Considerations for Buying the Best Fuel Pressure Tester in 2020
The fuel pressure tester not only helps in getting rid of the excretion of your sweats but also makes your journey easy and enjoyable. Designed with the fuel-injected system, it measures the pressure of the fuel in any circumstances; either your engine is off or on. Following are some important points that you must consider before buying:
(1). Super testing capability:
Make sure that your fuel pressure tester must be capable of super testing. It must be designed for the fuel-injected systems and tests the fuel pressure of your vehicle effectively; either car or truck. Also, it must have the adapters to get adjusted for most of the domestic works and helps you in importing the uses without any trouble. You must make sure that your tester comes with the handy pouch that can store and protect the adapter and gauge and also make you not to worry about where the necessary tools to keep. It must have the ability to test your engine while it is either off or on. Also, the material of your product must be of high-quality and also make sure that your vehicle is nicely fitting the threading.
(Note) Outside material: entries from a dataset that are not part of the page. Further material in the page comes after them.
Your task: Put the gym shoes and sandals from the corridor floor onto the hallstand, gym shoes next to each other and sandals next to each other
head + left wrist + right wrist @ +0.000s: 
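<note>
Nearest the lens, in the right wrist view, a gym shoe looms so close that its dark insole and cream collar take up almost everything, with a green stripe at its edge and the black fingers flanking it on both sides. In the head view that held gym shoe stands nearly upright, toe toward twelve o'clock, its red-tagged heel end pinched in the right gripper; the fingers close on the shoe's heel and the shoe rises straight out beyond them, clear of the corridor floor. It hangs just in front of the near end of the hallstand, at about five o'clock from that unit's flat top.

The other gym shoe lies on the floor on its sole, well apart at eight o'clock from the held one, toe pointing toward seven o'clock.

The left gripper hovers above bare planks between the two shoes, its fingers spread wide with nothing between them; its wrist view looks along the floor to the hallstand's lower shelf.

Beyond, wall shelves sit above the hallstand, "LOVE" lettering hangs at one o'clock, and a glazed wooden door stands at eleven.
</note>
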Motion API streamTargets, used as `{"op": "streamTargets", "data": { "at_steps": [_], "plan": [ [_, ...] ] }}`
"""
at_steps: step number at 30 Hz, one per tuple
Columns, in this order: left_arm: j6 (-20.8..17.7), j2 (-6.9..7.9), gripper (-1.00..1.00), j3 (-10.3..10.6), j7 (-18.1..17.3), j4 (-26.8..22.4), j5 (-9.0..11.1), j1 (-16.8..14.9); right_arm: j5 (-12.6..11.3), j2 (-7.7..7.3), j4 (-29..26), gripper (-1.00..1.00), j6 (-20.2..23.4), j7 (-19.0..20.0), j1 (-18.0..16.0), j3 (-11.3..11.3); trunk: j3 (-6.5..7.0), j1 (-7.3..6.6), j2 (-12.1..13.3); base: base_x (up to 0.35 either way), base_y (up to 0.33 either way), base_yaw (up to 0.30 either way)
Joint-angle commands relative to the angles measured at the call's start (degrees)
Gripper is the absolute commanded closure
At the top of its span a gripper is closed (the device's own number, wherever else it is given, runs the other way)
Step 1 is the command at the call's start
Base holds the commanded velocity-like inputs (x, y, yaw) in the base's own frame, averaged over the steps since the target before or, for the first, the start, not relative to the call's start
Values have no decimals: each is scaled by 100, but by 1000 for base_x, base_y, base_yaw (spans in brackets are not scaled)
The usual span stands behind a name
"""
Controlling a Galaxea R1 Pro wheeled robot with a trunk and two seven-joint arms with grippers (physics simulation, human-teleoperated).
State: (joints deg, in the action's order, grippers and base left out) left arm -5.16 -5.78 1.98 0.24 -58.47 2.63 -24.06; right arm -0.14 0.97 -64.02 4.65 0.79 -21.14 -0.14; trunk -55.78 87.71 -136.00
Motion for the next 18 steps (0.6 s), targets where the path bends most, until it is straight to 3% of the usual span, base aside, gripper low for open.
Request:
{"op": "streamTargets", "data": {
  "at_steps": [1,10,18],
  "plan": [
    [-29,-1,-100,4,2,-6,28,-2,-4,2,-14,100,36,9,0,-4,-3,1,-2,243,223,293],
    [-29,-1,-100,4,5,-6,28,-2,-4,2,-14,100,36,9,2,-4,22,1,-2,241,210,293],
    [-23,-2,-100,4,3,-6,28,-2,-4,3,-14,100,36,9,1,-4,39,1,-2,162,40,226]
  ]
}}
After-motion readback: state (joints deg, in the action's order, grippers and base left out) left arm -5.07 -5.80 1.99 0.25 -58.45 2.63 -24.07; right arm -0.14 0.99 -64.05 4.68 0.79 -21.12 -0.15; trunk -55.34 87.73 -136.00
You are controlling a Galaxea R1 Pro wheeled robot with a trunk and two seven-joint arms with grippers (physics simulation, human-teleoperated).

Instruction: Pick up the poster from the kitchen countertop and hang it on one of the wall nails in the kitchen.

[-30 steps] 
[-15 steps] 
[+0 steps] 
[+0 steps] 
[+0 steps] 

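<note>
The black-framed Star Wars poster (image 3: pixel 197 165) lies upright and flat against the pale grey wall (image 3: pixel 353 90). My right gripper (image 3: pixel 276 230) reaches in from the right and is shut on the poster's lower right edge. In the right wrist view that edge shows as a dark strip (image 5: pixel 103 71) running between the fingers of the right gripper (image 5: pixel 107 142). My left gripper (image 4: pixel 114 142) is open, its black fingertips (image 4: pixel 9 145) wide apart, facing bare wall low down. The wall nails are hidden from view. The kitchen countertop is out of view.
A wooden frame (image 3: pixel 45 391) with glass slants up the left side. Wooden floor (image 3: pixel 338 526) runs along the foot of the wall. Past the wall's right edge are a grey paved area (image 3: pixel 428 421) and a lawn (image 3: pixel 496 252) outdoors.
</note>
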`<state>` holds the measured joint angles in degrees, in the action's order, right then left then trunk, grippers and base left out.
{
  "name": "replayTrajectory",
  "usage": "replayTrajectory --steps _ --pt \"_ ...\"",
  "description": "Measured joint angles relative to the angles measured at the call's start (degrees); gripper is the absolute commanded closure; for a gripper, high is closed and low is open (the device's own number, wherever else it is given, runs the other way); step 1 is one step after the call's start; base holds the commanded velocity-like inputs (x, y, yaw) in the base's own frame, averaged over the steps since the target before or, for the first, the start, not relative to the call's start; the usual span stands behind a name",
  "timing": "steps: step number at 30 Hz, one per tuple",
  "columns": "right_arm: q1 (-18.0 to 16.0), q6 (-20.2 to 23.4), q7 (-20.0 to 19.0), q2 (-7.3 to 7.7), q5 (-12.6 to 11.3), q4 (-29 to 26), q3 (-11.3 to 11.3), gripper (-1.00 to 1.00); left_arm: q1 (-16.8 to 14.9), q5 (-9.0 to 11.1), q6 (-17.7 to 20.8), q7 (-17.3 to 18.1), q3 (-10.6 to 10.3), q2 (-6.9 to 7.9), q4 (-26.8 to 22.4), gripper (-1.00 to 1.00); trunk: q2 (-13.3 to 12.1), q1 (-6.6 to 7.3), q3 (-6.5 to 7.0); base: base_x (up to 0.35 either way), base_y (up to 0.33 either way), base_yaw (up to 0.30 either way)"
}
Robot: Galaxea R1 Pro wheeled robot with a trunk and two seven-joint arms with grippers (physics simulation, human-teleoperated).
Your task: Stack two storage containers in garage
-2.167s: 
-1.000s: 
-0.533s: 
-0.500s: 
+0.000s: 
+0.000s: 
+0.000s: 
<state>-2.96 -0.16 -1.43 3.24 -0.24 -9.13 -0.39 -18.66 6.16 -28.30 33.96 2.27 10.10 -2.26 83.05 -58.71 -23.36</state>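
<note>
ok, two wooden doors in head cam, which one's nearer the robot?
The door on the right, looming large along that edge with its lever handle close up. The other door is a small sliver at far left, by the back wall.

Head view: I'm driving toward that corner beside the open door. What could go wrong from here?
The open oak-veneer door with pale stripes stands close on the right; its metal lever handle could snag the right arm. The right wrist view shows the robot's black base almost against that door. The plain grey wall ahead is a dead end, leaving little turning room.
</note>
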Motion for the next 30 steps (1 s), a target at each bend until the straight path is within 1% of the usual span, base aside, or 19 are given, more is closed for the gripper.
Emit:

Also, it must have the feature of quick testing of the malfunctioning of the components which are made up of brass usually. Furthermore, it must permit you to measure the pressure of the fuel system in your vehicle safely and easily.
(2). Solid case:
The tester kit must come with the case for gas-driven vehicles and also the 20 pieces of different tools. Also, consider the feature that it is a complete package for your fuel pressure tester. Also, it must have an adapter that is important so that it can work efficiently with different vehicles. Not only it is easy to store the kit but also get quickly organized and must be portable so that they can be easily transported. With the availability of a bunch of adapters, make sure that it works great with all kinds of vehicles. Also, make sure that your fuel pressure kit is easy to carry from one place to another and allow you to test the fuel pressure with ease and comfort. The fitting of the kit must be made up of the high – quality material such as brass. To easily inspect if there is any leak or not, your product must have piston rings, exhaust valves and head gaskets in the fuel pressure kit.
(3). Flex hoses:
Your product must consist of the handy hose which must be long for about 6 feet to provide you with the flexible work without bothering you. The long hose can help you in preventing the unusual discharge of fuel when the tester is measuring the pressure of the vehicle. Your product must have the superpower of inspecting the malfunctioning of the components of the fuel system in your vehicle. It must be capable of testing the fuel filter, fuel lines, pressure regulators and fuel pumps quickly and efficiently. You must ensure that the hose in your tester must be made up of the high – quality material. Also, it must have the feature of quick testing of the malfunctioning of the components.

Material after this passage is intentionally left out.